Um, no.  Each display device (monitor, projector, printer) has its native resolution.  A computer monitor may have resolutions in the 72-96 pixels/inch range.  An inkjet printer has usually at least 300 pixels per inch, up to over 600 pixels per inch resolution.  Let us assume you have an image that is 6000x4000 pixels.  At the 96 pixels/inch, and assuming you are showing the image at 100%, you'll need a monitor 62.5 inches wide by 41.6 inches high.  On real monitors, you'll only see a small portion of the image at 100%, so you need to downsize the image to fit into the actual monitor space.

If you take the same image and print it on a 300 pixels/inch printer, at 100% resolution, that would give you a print of 20 inches wide by 13.3 inches high.  A printer capable of 600 pixels/inch will give you a print size of 10 inches wide by 6.7 inches high.

By cropping in post, you are reducing the number of pixels that your image contains.  This won't matter much when displayed on a monitor, but will when you want to print full-size.


----------



## hamlet (Nov 14, 2013)

pgriz said:


> hamlet said:
> 
> 
> > pgriz said:
> ...



So when it is printed in its unedited form will it retain its original quality?


----------



## Braineack (Nov 14, 2013)

The problem is you used the 18-55mm VR.  It's a cheap kit lens and you need a $8,000 Pro lens to take good pictures.  You need to get rid of your low-quality lens and camera body and get a D4 and quality glass.  If you don't have the money to spend, you can go third party and be amazed with the value.  But expect to spend around $10,000 to figure out how to use spot metering.


----------



## hamlet (Nov 14, 2013)

Braineack said:


> The problem is you used the 18-55mm VR.  It's a cheap kit lens and you need a $8,000 Pro lens to take good pictures.  You need to get rid of your low-quality lens and camera body and get a D4 and quality glass.  If you don't have the money to spend, you can go third party and be amazed with the value.  But expect to spend around $10,000 to figure out how to use spot metering.

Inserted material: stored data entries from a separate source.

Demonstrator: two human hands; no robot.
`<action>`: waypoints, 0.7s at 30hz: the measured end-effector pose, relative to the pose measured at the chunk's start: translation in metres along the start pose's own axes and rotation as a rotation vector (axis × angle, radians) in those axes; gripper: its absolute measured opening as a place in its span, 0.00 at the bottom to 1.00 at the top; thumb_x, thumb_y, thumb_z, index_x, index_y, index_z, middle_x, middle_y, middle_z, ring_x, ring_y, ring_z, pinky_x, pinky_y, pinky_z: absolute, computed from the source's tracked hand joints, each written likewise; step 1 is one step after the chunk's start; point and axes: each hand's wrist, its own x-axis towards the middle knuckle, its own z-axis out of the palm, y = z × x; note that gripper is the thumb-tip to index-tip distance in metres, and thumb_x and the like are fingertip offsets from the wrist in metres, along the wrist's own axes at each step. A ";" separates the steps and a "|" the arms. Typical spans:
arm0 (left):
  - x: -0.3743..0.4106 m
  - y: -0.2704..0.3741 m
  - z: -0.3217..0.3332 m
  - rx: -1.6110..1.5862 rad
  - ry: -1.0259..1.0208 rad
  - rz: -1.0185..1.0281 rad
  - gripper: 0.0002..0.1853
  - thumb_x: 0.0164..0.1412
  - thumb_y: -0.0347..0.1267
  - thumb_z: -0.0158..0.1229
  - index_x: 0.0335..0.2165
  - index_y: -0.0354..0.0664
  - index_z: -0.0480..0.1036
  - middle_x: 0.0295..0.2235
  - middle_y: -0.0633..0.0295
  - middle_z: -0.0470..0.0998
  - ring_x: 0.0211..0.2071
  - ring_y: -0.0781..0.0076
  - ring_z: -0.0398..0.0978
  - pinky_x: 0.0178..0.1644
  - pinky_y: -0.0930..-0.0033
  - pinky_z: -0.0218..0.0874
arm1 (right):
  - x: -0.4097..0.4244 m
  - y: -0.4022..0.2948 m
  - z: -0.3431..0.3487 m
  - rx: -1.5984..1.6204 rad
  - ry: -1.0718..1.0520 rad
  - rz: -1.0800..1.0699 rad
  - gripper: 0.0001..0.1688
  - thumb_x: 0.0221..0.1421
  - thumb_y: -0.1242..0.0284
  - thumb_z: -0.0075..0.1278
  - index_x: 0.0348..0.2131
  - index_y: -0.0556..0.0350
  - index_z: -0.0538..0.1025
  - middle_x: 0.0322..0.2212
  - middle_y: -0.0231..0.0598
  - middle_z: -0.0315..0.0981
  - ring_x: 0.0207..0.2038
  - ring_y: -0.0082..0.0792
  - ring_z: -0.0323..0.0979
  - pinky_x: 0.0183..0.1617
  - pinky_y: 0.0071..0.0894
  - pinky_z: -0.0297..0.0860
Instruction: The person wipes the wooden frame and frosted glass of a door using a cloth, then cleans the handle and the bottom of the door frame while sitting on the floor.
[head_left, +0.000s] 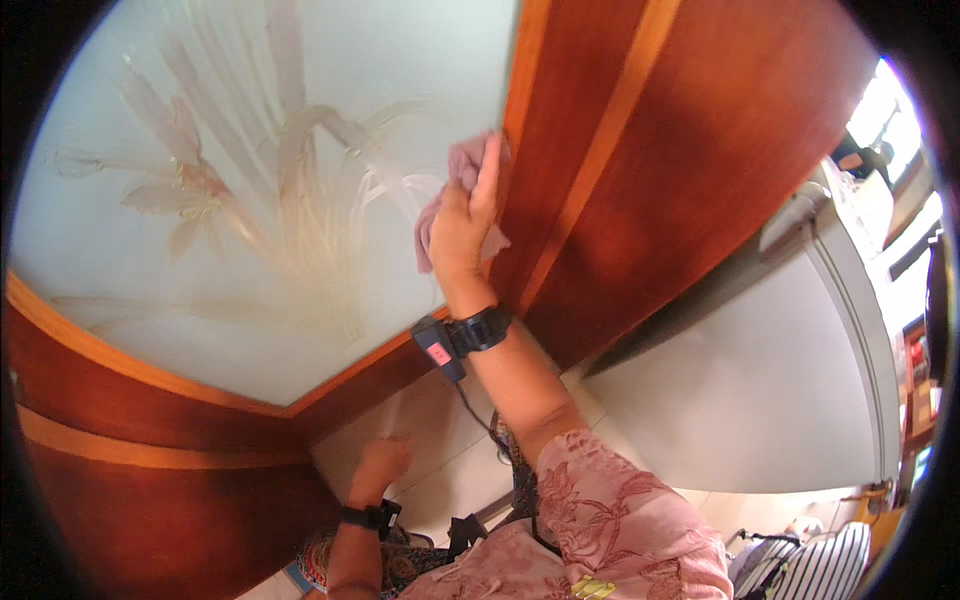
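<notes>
My right hand (466, 225) is shut on a mauve cloth (427, 244), bunched under the palm and fingers. It presses the cloth to the right edge of a frosted glass panel (225, 352) with a flower pattern, where the glass meets its wooden frame (517, 112). The index finger stretches up along that frame. Low down, my left hand (385, 461) hangs near the panel's lower corner, touching nothing that I can see. Its fingers are blurred and partly hidden. Each wrist wears a black strap with a small device.
Reddish-brown wood (675, 127) with a lighter strip borders the glass on the right. A large white appliance-like cabinet (750, 375) stands beside it. Pale floor tiles (442, 442) lie below. At the lower right is a striped cloth item (829, 562); bright windows (889, 112) show beyond.
</notes>
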 end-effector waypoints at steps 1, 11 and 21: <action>0.002 0.000 0.003 0.005 -0.016 0.030 0.17 0.48 0.35 0.47 0.39 0.45 0.67 0.36 0.51 0.70 0.36 0.54 0.69 0.38 0.58 0.62 | 0.015 -0.017 -0.007 0.075 -0.027 -0.033 0.33 0.44 0.86 0.27 0.54 0.59 0.48 0.53 0.43 0.45 0.51 0.31 0.52 0.54 0.25 0.48; 0.001 0.103 -0.133 -1.320 0.625 0.630 0.38 0.51 0.41 0.51 0.54 0.37 0.42 0.52 0.53 0.53 0.53 0.63 0.52 0.54 0.65 0.44 | -0.035 -0.088 -0.097 0.434 -0.378 0.469 0.31 0.44 0.89 0.28 0.51 0.59 0.55 0.48 0.38 0.56 0.48 0.25 0.56 0.52 0.24 0.53; 0.006 0.169 -0.146 -1.418 0.663 0.352 0.20 0.56 0.27 0.42 0.49 0.35 0.56 0.44 0.60 0.65 0.44 0.73 0.62 0.48 0.74 0.52 | -0.090 -0.059 -0.172 0.159 -0.416 0.552 0.36 0.54 0.61 0.38 0.55 0.58 0.44 0.52 0.43 0.42 0.56 0.33 0.38 0.58 0.31 0.39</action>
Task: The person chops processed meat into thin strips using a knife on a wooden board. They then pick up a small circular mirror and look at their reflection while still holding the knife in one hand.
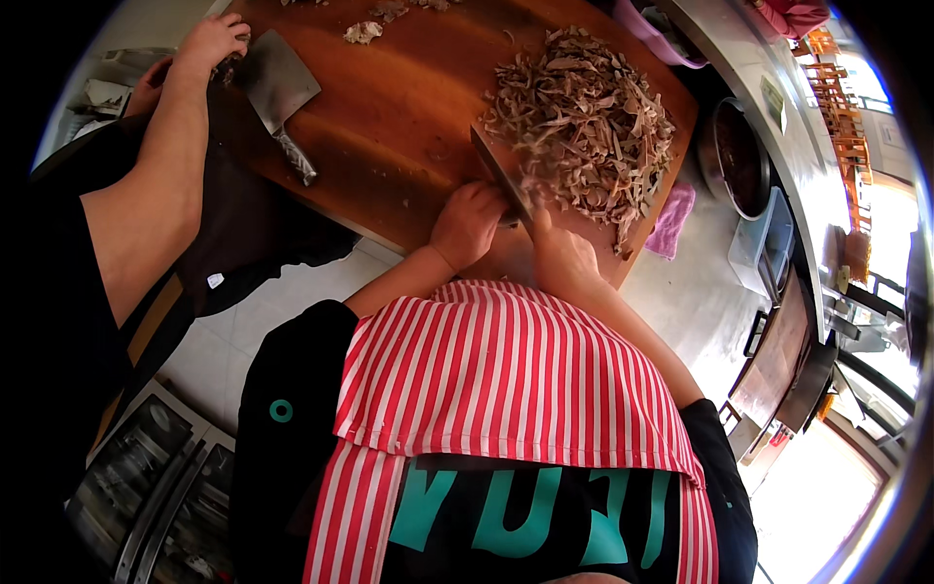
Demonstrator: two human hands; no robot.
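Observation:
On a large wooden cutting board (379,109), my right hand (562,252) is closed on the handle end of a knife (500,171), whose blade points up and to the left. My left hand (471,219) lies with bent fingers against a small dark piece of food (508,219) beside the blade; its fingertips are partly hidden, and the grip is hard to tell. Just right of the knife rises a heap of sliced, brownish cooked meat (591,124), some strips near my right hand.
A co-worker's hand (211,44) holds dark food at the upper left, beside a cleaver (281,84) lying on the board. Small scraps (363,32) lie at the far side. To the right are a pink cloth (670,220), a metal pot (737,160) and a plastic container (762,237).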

What a bargain. I think i'll pay a visit to the United states and buy my gear there.


----------



## Braineack (Nov 14, 2013)

You should. stop wasting your time with inferior glass.


----------



## hamlet (Nov 14, 2013)

Braineack said:


> You should. stop wasting your time with inferior glass.



As soon as i've covered the basics. This glass is a bit frustrating because i can't do a lot with it, but its not responsible for the problem in my OP.


----------



## gsgary (Nov 14, 2013)

hamlet said:


> KmH said:
> 
> 
> > You used Matrix metering which averages the light in the entire scene. With Matrix metering you can't do this "i used the face to get the exposure meter balanced"
> ...



You had perfect lighting you just didnt use it by positioning your subject in the right location

Sent from my GT-I9100P using Tapatalk 2


----------



## pgriz (Nov 14, 2013)

> So when it is printed in its unedited form will it retain its original quality?



Well, editing and resizing are two different things.  You can edit and still retain the same resolution (in terms of pixels).  Why don't you actually try this experiment - get an image that displays well on the monitor (say at a size of 900x600), and then print it full size on an A4 sheet.  Then print the same image at full resolution (that is before you resized it) and compare the two.  You'll have your answer.


----------



## Braineack (Nov 14, 2013)

hamlet said:


> Braineack said:
> 
> 
> > You should. stop wasting your time with inferior glass.
> ...




no, you needed an f/0.9 in this case.


----------



## hamlet (Nov 14, 2013)

gsgary said:


> You had perfect lighting you just didnt use it by positioning your subject in the right location
> 
> Sent from my GT-I9100P using Tapatalk 2



Perfect is a bit of an exaggeration, but you are probably right about that. I'm still learning, still trying to figure things out.


----------



## hamlet (Nov 14, 2013)

pgriz said:


> > So when it is printed in its unedited form will it retain its original quality?
> 
> 
> 
> Well, editing and resizing are two different things.  You can edit and still retain the same resolution (in terms of pixels).  Why don't you actually try this experiment - get an image that displays well on the monitor (say at a size of 900x600), and then print it full size on an A4 sheet.  Then print the same image at full resolution (that is before you resized it) and compare the two.  You'll have your answer.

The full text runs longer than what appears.